Although you’ve likely seen plenty of advice about stocking up on supplies at home in case of a disaster, we’re going to tackle three kinds of disaster preparedness over the next three weeks. The first will be what you need to do to be prepared at home, but we’re also going to use the next two posts to talk about how to be prepared when disaster strikes when you’re not home. Stay tuned for those…
To get us started in developing a safety-first mindset in the face of natural disasters, here are 5 steps toward disaster preparedness at home:
Step 1: Get started
The first step in any disaster preparedness plan is to get started. Thinking about doing it, telling yourself you should do it…none of that moves you or your family any closer to safety. The only thing that gets you closer to being ready is to get started.
An easy way to get started is a visit to Ready.gov. This website is chock full of information and can take you from start to finish. It even offers advice for disaster planning for businesses.
Step 2: Know what to prepare for
The supplies you’ll need to stock up on and the steps you’ll need to take depend on where you live, and I don’t mean just where in the U.S. For example, we live far outside of town. If a disaster were to strike, we could very well be cut off (and have been) by fallen trees or flooded rivers. We need to be prepared for that. If we lived in town, on the other hand, we would be walking distance from other people and possibly stores and supplies. Plus the distance from town means we always have extra gas on hand for our vehicles.
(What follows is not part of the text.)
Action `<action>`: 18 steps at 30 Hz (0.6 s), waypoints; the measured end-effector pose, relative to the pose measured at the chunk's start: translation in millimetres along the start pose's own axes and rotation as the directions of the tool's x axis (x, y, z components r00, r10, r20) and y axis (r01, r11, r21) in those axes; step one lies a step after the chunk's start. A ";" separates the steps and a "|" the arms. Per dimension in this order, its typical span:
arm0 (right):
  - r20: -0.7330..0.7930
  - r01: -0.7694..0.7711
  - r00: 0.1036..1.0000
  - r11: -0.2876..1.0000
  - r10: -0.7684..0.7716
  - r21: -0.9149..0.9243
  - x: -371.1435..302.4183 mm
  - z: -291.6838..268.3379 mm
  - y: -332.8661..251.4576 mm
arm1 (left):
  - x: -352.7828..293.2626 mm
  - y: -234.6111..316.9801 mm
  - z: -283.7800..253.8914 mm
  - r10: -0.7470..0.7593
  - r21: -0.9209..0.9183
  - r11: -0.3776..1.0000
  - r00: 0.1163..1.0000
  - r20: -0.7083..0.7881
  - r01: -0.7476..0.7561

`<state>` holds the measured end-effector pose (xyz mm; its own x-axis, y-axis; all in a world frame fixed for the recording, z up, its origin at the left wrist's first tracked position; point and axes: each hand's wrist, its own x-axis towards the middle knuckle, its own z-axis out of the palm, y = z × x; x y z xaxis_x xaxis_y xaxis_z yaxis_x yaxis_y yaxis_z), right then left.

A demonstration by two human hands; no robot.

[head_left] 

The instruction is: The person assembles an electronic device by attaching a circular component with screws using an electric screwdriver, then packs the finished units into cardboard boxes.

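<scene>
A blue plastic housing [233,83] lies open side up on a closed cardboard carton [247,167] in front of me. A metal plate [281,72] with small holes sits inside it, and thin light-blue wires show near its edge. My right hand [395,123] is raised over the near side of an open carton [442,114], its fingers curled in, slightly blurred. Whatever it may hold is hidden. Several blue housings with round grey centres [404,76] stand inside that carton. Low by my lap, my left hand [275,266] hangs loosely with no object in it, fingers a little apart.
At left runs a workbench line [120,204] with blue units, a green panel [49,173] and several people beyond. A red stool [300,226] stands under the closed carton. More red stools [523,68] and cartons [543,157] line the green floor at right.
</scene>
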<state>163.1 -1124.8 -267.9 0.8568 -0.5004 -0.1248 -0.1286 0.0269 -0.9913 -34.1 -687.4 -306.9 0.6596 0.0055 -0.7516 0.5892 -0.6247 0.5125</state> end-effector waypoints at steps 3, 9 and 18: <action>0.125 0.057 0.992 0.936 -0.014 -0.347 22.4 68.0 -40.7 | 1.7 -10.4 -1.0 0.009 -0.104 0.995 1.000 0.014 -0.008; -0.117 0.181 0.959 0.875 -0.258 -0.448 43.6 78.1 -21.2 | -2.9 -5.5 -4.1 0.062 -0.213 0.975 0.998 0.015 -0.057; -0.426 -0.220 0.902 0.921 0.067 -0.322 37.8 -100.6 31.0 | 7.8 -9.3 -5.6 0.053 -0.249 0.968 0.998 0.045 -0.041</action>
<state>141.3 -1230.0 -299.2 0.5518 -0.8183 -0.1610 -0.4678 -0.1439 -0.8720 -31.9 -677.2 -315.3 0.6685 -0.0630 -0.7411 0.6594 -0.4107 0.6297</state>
Your region does affect your preparedness too though. If you live in New England, you need to be ready for snow and very cold temperatures. If you live in the South, tornadoes might be your biggest threat. And California? Earthquakes. Ready.gov can help you here too. There’s a whole section on “Know Your Risks.”
Step 3: Make your list
You’re probably not going to be able to do all of your disaster preparation all at once, due to both time and money limitations. So start with your list. Know what you need in the way of groceries, water, fuel, batteries, heat, communications, etc. and then make a commitment to regularly check things off that list, keeping in mind the costs. Buying extra flashlights, for example, won’t cost as much as buying a generator, so budget accordingly and spread your costs out if you need to. If some items are a higher priority than others, prioritize the list.
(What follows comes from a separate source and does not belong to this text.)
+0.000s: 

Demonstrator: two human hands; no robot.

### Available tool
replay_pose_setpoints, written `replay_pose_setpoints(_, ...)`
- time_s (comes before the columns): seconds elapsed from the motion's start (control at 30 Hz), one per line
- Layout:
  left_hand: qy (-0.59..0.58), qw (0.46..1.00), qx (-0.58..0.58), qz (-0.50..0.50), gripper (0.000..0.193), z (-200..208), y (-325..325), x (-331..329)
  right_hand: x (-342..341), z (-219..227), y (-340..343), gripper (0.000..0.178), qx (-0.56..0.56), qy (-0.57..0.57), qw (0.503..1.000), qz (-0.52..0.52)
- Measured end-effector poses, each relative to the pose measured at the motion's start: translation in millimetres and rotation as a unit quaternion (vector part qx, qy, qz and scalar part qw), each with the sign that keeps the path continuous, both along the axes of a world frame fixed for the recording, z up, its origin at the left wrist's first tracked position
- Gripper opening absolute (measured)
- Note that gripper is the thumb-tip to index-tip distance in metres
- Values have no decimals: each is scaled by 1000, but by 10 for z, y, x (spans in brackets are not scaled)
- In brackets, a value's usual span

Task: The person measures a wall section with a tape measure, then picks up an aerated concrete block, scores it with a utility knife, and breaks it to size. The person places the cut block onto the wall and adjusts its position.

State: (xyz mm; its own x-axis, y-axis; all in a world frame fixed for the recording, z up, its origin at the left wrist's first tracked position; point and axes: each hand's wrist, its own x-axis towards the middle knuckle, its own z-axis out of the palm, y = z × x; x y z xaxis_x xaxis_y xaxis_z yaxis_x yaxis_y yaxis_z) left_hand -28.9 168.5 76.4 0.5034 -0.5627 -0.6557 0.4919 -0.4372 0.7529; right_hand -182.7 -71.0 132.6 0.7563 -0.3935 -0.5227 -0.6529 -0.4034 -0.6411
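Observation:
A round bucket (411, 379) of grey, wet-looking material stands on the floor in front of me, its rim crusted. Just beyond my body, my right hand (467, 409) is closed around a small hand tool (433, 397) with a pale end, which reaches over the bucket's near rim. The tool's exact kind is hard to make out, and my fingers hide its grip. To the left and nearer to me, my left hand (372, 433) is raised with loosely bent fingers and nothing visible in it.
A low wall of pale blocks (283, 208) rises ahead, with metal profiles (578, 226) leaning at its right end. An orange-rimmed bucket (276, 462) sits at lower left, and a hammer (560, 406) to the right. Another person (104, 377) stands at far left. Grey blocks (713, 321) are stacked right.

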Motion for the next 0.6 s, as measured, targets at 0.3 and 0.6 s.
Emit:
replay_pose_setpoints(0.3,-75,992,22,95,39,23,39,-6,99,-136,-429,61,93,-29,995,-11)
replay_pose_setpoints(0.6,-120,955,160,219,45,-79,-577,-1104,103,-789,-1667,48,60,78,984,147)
A note about stocking up on food: When I first started stocking up on emergency supplies of food, I worried about keeping track of how old things were, and how smart (or stupid) it was to stock up on canned foods only. Then a friend taught me her trick: She keeps at least two of everything in the house, and rotates through them so she always has a backup supply but she doesn’t have to worry about food getting too old. For example, if I buy two bags of flour, I have a backup, but I don’t put the extra away indefinitely. The backup becomes my new bag when I use up the first one and then I replace the backup. This system has worked great for me, and I don’t ever need to worry about food getting too old, whether it’s a bag of flour or a can of chili. Plus it means I have more than canned food and peanut butter on hand!
Step 4: Train your family
All the disaster preparedness is for naught if the rest of your family is not prepared. Make sure everyone in the household knows what is on hand for emergencies, on an age appropriate basis. In our house, for example, our daughter knows where in the kitchen to find the emergency flashlights and lantern, but she doesn’t know anything about the generator because that’s not something we’d ask her to fire up if she were home alone. (On the other hand, we do need to teach her how to get the fire in the woodstove started!)
Also make sure the family knows any protocol to follow in the event of a disaster striking when you’re not home. We are going to cover more about this in the next blog post.
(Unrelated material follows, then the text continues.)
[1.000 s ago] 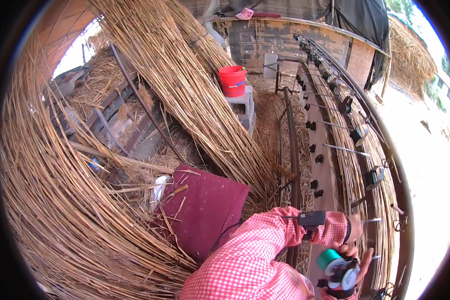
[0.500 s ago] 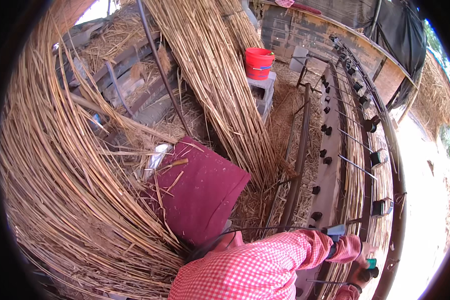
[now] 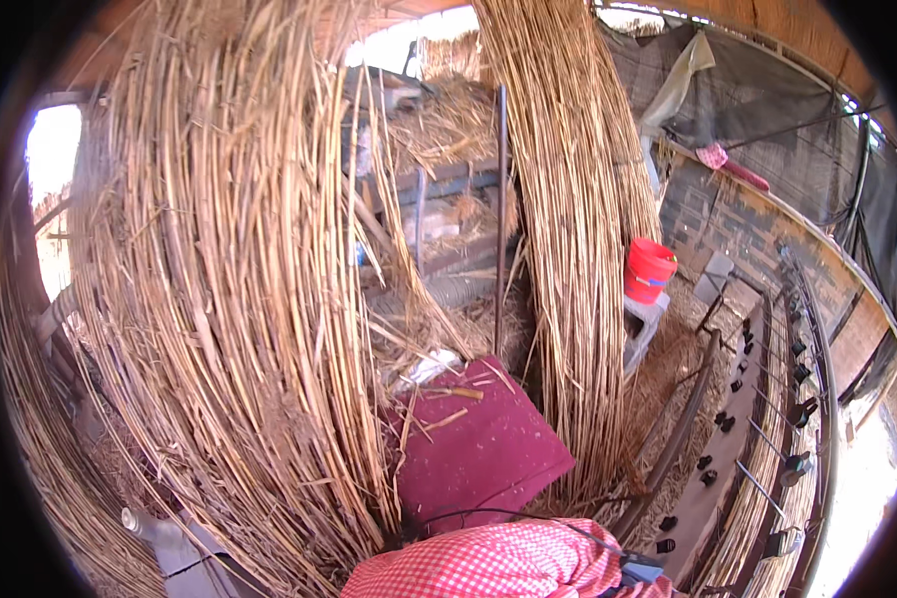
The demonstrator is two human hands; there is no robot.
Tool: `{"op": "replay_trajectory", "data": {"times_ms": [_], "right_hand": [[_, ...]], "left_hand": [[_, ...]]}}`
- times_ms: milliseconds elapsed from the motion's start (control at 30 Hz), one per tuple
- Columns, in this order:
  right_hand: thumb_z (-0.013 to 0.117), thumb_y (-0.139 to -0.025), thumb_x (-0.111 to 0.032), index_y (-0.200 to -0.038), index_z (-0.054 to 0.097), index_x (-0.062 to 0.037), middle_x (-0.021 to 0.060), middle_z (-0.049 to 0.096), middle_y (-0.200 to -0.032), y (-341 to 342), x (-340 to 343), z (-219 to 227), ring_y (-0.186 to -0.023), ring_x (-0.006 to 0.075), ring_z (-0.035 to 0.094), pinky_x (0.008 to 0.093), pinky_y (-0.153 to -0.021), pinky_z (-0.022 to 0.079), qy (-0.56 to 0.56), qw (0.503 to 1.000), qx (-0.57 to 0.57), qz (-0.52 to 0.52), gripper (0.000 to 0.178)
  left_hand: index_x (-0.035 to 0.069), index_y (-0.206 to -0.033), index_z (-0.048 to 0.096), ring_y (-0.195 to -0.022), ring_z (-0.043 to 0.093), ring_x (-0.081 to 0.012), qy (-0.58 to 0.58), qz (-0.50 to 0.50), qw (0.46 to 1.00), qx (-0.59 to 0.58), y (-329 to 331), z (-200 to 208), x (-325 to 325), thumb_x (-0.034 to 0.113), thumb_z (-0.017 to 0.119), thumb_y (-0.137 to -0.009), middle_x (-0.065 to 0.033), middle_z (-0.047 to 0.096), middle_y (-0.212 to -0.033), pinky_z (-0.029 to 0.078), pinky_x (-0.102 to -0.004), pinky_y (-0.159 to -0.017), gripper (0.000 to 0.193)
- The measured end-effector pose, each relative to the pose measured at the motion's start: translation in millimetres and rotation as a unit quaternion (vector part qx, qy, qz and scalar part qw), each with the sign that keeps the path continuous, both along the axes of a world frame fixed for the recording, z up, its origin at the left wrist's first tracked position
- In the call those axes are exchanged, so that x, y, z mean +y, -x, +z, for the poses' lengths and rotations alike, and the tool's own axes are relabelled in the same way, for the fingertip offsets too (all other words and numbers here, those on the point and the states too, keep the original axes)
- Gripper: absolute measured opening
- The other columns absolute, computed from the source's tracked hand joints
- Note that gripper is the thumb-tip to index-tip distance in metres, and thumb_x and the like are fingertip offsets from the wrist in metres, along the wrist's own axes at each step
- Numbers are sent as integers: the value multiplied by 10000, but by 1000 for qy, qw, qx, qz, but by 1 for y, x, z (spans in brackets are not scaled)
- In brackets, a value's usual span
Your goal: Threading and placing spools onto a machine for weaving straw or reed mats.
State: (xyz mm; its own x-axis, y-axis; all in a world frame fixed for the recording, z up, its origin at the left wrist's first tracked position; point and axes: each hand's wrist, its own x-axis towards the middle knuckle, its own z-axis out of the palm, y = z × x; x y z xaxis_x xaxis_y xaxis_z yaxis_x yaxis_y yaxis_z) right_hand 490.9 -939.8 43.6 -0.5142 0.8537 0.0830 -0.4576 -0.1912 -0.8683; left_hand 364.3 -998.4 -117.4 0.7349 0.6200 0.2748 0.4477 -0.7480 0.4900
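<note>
Both of my hands lie outside the picture, below its lower edge. Only a red-and-white checked sleeve [image 3: 508, 558] shows at the bottom, reaching toward the lower right. Nearest to that arm is a long frame [image 3: 738, 448] with black knobs or spools [image 3: 795, 462] along it and a layer of reeds [image 3: 767, 478] lying lengthwise. Thin metal rods [image 3: 757, 483] cross the reeds. What my hands hold or touch is hidden.
Tall reed bundles [image 3: 229, 299] lean at the left, with another bundle [image 3: 568, 199] right of the middle. A maroon cloth-covered seat or pad [image 3: 478, 444] lies in front. A red bucket [image 3: 650, 271] sits on a concrete block [image 3: 648, 324]. Dark netting [image 3: 767, 110] hangs behind.
My view has swung left and upward, so the scene shifts rightward and down. My hands, previously at the frame's near end beside a green piece and a black spool, have left the picture.
</note>
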Motion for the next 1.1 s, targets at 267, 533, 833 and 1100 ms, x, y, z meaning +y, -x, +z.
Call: {"op": "replay_trajectory", "data": {"times_ms": [267, 533, 833, 1100], "right_hand": [[507, -824, -308, -1134, 430, 22, 156, 526, -1063, 24, -27, 29, -963, 241, 520, 368, -827, 425, -102, 991, 46, 69, 460], [505, -834, -270, -1161, 408, 25, 159, 514, -1078, 16, -78, 46, -968, 237, 515, 364, -837, 414, -171, 982, 42, 64, 451], [578, -773, -205, -1156, 392, -2, 99, 569, -841, -15, -151, 51, -809, 174, 554, 281, -729, 437, -177, 984, 3, -17, 472], [508, -853, -179, -851, 567, 30, 16, 572, -748, -39, -122, 50, -665, 73, 527, 225, -607, 440, -201, 977, -58, -29, 217]], "left_hand": [[156, -1185, 474, -810, 558, -319, -58, 89, 994, -34, 92, 21, -7, 428, 682, -576, -168, 564, -915, 450, -394, -714, 698], [16, -1062, 539, -914, 548, -211, 16, -72, 947, -314, 95, 201, -72, 318, 757, -617, -123, 576, -988, 422, -326, -815, 580], [-10, -863, 592, -808, 551, -220, 102, -197, 821, -525, 36, 198, -39, 314, 638, -748, -121, 581, -835, 433, -327, -730, 347], [22, -933, 553, -692, 527, -70, 421, -2, 814, -401, -6, 121, 20, 158, 482, -856, -33, 582, -833, 439, -200, -621, 172]]}}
Step 5: Know what didn’t work and adjust
With each little disaster, like a lightening strike that takes out the power plant (which is what happened to us two years ago), you’ll discover what you are or are not prepared for. Keep track! Make lists of what you needed but didn’t have, or that you used up and need to replace. Make each incident a learning experience for being better prepared the next time.
The first time the power went out at our farmhouse (during the lightening storm), we realized we couldn’t use the cordless phone (and cell phones don’t work where we live). It was while my husband was deployed and the power was out all night long, for over 8 hours, with no phone, no radio or TV, no way to know what was going on. I am embarrassed to admit we still haven’t replaced that phone with a regular phone that will work in a power outage, but it is on the list!
Above all, be prepared
My Eagle Scout son used to say, “Hope for the best, but prepare for the worst” as a Boy Scout motto, and that’s about the best advice anyone can offer when it comes to preparing for a disaster. We certainly never want one to happen! But neither do we want to be caught unprepared if it does! Take the first step toward being ready, and then keep on getting ready, so you’ll be able to do the best for your family if something does happen.